> Assignment
Using the listing that follows, report how many lines include the word "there", and add no other words.
^^^^^^^^
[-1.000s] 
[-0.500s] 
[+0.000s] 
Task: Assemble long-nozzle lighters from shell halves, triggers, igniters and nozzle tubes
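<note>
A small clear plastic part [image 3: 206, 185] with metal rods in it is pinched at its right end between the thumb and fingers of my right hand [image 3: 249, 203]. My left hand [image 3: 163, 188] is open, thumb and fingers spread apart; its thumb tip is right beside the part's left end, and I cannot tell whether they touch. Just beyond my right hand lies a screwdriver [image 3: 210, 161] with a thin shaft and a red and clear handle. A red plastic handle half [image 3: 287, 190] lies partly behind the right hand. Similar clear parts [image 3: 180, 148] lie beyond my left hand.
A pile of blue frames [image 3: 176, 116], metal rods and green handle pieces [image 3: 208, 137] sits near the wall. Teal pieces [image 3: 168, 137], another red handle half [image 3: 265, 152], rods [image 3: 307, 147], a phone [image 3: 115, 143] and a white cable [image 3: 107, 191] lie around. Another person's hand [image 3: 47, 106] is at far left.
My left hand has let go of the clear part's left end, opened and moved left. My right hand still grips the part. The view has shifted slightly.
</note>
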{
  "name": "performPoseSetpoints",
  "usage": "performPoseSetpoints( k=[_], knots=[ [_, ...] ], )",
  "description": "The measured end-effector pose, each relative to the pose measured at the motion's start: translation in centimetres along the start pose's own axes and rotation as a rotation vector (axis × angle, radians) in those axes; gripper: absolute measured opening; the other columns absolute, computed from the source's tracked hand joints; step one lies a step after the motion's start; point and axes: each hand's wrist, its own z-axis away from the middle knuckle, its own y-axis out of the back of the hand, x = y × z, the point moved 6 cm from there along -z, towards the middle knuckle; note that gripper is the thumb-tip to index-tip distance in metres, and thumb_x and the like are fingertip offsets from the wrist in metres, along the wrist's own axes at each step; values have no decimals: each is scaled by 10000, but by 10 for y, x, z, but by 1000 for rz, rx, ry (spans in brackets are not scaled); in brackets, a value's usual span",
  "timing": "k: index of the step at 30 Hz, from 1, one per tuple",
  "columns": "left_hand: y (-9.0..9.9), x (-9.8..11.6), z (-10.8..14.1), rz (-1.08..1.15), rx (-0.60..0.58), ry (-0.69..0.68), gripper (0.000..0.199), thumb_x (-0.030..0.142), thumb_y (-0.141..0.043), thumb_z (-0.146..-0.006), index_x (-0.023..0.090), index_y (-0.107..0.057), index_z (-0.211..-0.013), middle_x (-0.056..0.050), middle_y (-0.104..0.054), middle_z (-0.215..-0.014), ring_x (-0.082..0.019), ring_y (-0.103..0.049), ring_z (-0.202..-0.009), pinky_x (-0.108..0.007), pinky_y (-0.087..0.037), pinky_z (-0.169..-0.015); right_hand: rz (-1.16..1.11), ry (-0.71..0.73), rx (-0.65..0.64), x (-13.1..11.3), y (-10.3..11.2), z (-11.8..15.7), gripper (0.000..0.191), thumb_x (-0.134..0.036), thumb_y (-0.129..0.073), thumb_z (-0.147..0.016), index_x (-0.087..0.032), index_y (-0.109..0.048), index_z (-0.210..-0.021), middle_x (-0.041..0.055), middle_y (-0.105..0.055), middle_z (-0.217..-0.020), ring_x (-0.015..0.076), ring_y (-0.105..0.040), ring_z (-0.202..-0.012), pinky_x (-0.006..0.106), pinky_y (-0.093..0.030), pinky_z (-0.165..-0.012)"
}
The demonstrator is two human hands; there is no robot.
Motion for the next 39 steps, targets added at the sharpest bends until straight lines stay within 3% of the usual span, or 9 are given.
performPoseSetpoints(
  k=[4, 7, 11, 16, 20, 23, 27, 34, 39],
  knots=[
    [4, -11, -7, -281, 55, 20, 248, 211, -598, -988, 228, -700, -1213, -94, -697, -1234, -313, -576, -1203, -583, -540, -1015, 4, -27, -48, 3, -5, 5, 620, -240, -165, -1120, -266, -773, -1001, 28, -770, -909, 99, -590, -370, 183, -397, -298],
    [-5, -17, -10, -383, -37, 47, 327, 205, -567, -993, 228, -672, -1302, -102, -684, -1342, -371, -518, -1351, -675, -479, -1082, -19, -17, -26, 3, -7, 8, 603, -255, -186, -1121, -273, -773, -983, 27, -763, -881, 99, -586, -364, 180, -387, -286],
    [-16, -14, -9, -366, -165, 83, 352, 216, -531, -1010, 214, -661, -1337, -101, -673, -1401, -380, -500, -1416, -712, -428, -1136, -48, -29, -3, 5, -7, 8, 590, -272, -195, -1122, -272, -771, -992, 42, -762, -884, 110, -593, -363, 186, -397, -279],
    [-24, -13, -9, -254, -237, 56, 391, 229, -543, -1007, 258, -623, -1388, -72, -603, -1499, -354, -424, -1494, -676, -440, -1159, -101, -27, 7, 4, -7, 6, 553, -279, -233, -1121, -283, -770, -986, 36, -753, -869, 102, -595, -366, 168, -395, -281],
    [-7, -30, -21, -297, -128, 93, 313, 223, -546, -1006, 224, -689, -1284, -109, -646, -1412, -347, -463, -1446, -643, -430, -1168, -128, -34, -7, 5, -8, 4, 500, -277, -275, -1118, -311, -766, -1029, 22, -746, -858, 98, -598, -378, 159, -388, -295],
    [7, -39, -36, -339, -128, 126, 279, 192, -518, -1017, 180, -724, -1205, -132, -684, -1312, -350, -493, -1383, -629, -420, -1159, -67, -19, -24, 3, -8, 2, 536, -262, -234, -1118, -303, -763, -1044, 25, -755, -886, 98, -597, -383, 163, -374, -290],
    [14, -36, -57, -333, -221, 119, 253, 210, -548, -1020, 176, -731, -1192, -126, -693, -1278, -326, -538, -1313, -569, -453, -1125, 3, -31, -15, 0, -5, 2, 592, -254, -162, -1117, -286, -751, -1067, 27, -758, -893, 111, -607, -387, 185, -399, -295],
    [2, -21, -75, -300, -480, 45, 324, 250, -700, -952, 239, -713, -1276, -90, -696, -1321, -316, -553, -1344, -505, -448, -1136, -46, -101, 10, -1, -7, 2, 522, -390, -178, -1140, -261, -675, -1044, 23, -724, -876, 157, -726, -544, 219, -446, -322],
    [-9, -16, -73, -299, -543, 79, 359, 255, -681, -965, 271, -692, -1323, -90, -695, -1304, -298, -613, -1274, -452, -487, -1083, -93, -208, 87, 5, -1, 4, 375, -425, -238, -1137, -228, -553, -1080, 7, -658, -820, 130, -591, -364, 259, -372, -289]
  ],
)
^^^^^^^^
> Reply to the exercise
2